Economia / Opinioni
Restituire progressività al sistema fiscale. Il primo passo per una riforma
All’interno delle Commissioni parlamentari sono state formulate varie proposte, peraltro tra loro assai disomogenee e non è chiaro come il governo Draghi possa tradurle in un testo organico entro metà luglio. Ma alcuni elementi che dovrebbero essere presenti in questa riforma sono chiari. L’analisi di Alessandro Volpi
In questi giorni si discute molto di riforma di fisco, non perché si tratta di un tema nuovo (tutt’altro). Ma perché, nell’ambito dello stringente calendario previsto dal “Recovery Plan”, entro metà luglio dovrebbe essere varata una misura di natura generale su tale questione. Le forze politiche, soprattutto nell’ambito delle Commissioni parlamentari, hanno formulato varie proposte, peraltro tra loro assai disomogenee, che non è ben chiaro come il governo Draghi possa tradurre in un testo organico. Alcuni degli elementi che dovrebbero essere presenti in una riforma necessariamente complessiva sono però abbastanza chiari.

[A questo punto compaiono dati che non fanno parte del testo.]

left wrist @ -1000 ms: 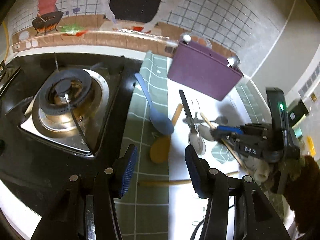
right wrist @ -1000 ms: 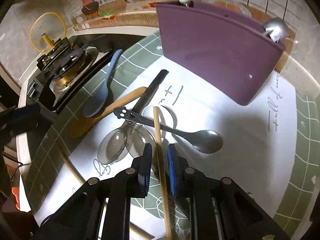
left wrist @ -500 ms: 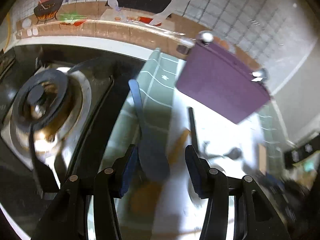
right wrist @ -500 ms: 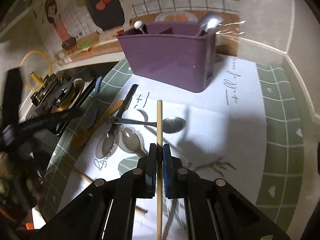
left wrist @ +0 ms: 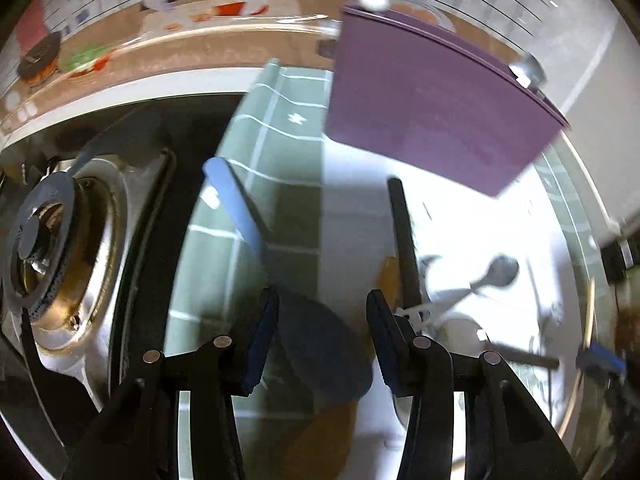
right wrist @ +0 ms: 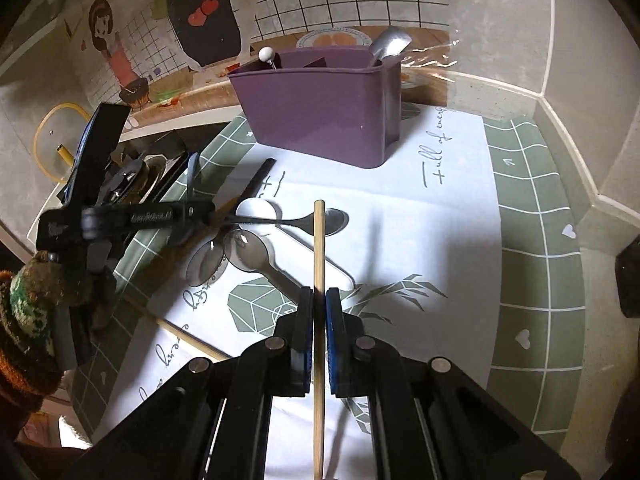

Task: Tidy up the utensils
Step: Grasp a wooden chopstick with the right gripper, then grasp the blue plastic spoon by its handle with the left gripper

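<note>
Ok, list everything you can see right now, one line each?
caddy: 1, purple, back of mat; white-knobbed piece and a metal spoon stick out of it
chopstick: 1, wood, in right gripper
second chopstick: 1, wood, on mat, front left
blue spoon: 1, on mat beside stove
wooden spoon: 1, tan, mostly hidden
metal spoons: about three, silver, mid-mat pile
black handle: 1, in pile
mat: 1, green-white
stove: 1, left
pot lid: 1, yellow rim, far left
left gripper: open over blue spoon's bowl
right gripper: shut on chopstick
</note>
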Tool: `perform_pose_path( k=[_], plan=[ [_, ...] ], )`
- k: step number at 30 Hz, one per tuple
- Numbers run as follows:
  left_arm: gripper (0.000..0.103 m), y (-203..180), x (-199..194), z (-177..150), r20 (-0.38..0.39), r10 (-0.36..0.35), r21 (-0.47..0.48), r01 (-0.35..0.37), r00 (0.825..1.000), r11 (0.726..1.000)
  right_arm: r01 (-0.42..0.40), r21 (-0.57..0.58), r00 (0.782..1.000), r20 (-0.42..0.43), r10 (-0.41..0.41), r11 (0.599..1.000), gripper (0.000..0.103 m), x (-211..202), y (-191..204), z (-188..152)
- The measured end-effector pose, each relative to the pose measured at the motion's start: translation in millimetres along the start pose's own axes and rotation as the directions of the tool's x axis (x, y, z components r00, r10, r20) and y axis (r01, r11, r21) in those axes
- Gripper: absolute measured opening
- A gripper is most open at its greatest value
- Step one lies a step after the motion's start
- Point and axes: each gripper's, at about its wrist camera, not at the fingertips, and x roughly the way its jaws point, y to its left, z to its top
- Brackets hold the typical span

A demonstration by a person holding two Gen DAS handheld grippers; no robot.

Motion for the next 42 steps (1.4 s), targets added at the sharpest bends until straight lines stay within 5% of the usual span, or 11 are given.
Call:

In primo luogo occorre restituire progressività al sistema fiscale italiano. In questo senso sono indispensabili due punti nodali. Il primo è costituito da un aumento del numero di aliquote Irpef (fino ad massimo di sette) in modo da evitare scaglioni che mettano insieme redditi troppo diversi. A fronte di ciò può essere molto utile, invece, ridurre sensibilmente, se non cancellare la serie infinita di deduzioni e detrazioni utilizzate fino aa oggi proprio per garantire la progressività. La presenza di un’infinita sequenza di tax expenditures costituisce infatti un errore perché il mare magnum di deduzioni e detrazioni ad personam o per interi gruppi sociali impedisce in concreto di avere un quadro reale e veritiero della progressività che andrebbe costruito con un sistema più semplice, composto da un numero maggiore di aliquote, limitando all’essenziale, appunto, le deduzioni e le detrazioni e definendo una soglia di esenzione. Ne deriverebbe un beneficio sia in termini di equità sia di leggibilità del sistema fiscale.

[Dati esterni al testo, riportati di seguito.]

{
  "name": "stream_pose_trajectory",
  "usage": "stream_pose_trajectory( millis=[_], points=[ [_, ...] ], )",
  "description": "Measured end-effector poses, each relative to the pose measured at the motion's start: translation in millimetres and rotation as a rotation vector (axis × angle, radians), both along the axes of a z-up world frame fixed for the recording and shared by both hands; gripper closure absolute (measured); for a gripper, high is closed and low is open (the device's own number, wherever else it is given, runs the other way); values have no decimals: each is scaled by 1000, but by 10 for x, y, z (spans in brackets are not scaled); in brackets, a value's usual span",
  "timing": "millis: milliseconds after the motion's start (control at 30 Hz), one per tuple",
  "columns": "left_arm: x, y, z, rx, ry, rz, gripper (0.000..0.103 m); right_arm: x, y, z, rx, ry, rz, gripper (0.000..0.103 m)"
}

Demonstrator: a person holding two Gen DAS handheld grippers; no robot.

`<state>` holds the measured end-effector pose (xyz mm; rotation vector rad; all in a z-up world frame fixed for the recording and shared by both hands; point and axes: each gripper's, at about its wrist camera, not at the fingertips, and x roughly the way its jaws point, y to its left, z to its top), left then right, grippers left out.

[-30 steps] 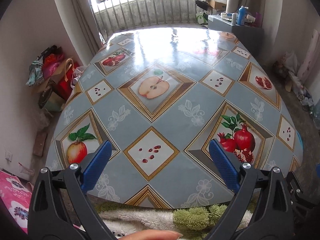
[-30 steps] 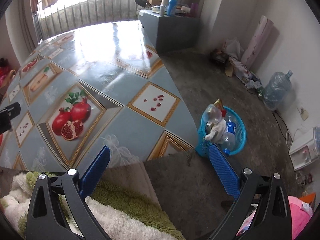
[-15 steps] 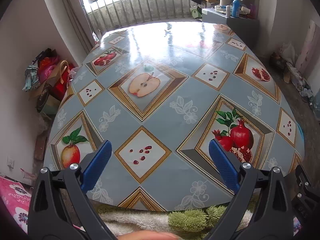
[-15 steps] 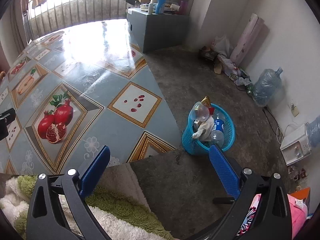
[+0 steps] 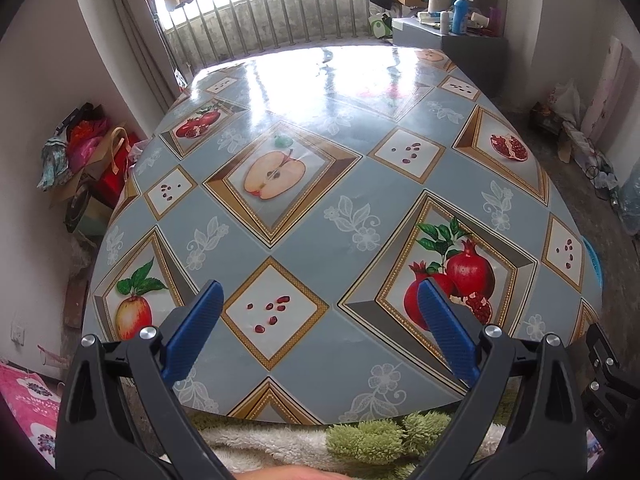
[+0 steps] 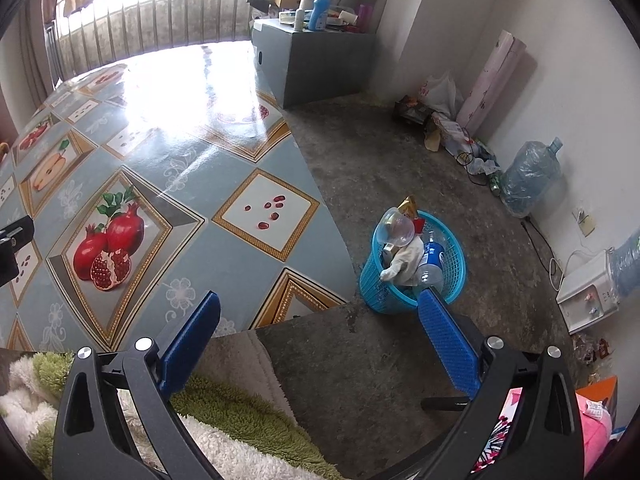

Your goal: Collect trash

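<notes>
Both tools gape empty: left tool (image 5: 318,300) over the fruit-print table (image 5: 320,216), right tool (image 6: 318,312) near the blue basket (image 6: 454,264).

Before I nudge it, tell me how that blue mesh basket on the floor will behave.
The blue mesh basket looks like thin plastic, so probably light and easy to slide. It is heaped above the rim with a clear cup and a white cloth, so a sharp push may tip it or spill them.

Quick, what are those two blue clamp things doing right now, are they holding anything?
Left hand-held gripper: open, holding nothing, over the table.
Right hand-held gripper: open, holding nothing.
</notes>
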<state>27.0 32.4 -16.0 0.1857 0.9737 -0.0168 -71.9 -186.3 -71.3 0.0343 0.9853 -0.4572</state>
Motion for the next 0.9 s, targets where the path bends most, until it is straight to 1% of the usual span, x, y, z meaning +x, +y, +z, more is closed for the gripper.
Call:
stream_pose_trajectory(
  millis=[200,900],
  points=[
    [-19,-12,19,-9,-8,-13,10,-6,-11,22,-2,-4,-6,7],
    [-31,-6,27,-8,-6,-11,10,-22,-14,56,-3,-13,-9,7]
  ],
)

Sarebbe poi convincente superare l’Irap, trasformandola in un’addizionale Ires, dando luogo ad un’unica imposta, con aliquota più alta dell’attuale, che potrebbe essere ridotta in relazione all’aumento dell’occupazione a tempo indeterminato. Sempre in materia di fisco d’impresa potrebbero essere opportuni sia il sostegno agli investimenti materiali con un impiego del super ammortamento, subordinato ad una crescita del fatturato per evitare gli acquisti puramente immobiliari, sia quello agli investimenti immateriali con la scelta dell’iperammortamento unito però ad una norma che stabilizzi l’investimento strutturale in R&D delle aziende sul modello di quanto accade in altri paesi.

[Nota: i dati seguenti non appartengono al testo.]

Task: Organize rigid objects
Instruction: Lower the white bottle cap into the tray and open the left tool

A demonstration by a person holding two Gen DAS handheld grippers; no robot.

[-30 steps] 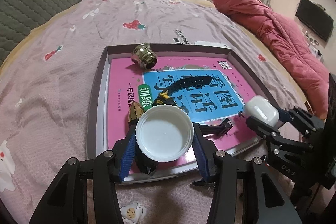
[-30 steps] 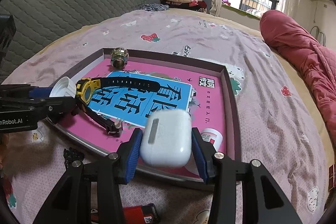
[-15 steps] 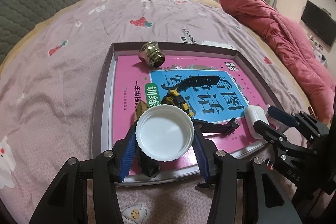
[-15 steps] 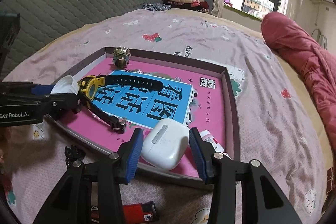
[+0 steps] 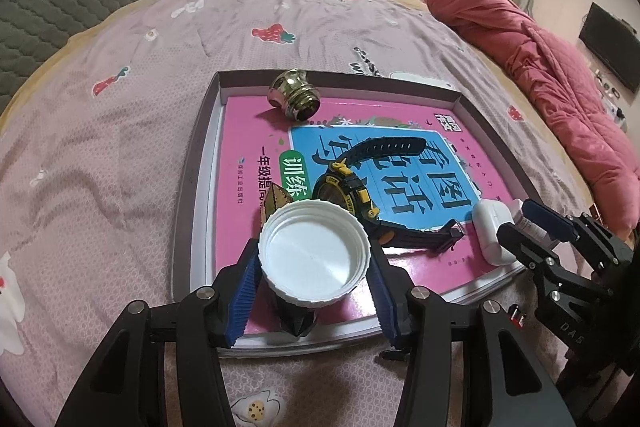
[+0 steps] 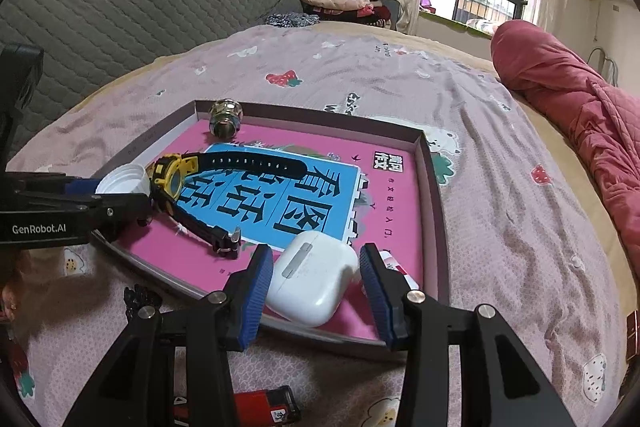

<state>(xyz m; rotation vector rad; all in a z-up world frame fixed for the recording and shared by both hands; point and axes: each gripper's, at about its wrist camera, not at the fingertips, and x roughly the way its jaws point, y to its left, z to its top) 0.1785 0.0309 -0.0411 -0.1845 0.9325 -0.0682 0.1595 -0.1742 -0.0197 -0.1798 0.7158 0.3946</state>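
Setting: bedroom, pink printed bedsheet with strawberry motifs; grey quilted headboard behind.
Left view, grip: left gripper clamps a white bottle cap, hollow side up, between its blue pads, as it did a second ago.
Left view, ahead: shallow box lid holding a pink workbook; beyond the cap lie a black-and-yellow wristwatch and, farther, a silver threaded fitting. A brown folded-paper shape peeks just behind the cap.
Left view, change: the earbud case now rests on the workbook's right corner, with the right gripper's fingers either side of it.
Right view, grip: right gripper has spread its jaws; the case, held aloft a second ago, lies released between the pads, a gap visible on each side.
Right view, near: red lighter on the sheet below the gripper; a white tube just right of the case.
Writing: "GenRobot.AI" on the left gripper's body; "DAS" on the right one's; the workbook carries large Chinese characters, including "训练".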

Altrettanto importante sarebbe poi fare in modo che gli stessi redditi, a prescindere dalla loro origine, siano sottoposti alla medesima aliquota, superando rapidamente il sistema di privilegi determinato dal proliferare delle cedolari secche. In materia di imposizione finanziaria è assolutamente indispensabile procedere ad un rialzo della aliquota e soprattutto stabilire, in maniera chiara, un legame tra l’aliquota stessa e la durata dell’ “investimento” finanziario: più breve è la durata, maggiore dovrebbe essere l’imposizione. Un trattamento fiscale di chiaro favore, ancora più marcato, dovrebbe essere riservato ai titoli di Stato in modo da attrarre il risparmio diffuso. In tale ottica, forse, andrebbe ripensata anche l’imposta sostitutiva del 20% che oggi grava sui fondi pensione.
Per quanto riguarda le partite Iva e gli autonomi si potrebbe procedere, abolendo la ritenuta d’acconto, a spalmare le due “rate” di giugno e novembre nel corso dei dodici mesi sulla base della competenza dell’anno precedente. In tema di imposta di successione sarebbe ipotizzabile, a fronte dell’attuale “paradiso fiscale”, una franchigia fino a 1,5 milione di euro, un’aliquota dell’8% tra 1,5 e tre milioni, del 10% fra 3 e 5 milioni e del 20% sopra i 5 milioni di euro.
Più complessa è la valutazione in merito all’ipotesi di un’imposta patrimoniale che richiederebbe alcuni presupposti importanti come una puntuale rivalutazione delle rendite catastali e l’approntamento di strumenti necessari a ridurre l’elusione. In questo senso, qualsiasi riforma fiscale dovrebbe abbandonare l’idea dei condoni e delle voluntary disclosures che sono l’incentivo maggiore per la fuga dei capitali.
Alessandro Volpi è docente di Storia contemporanea presso il dipartimento di Scienze politiche dell’Università di Pisa. Si occupa di temi relativi ai processi di trasformazione culturale ed economica nell’Ottocento e nel Novecento.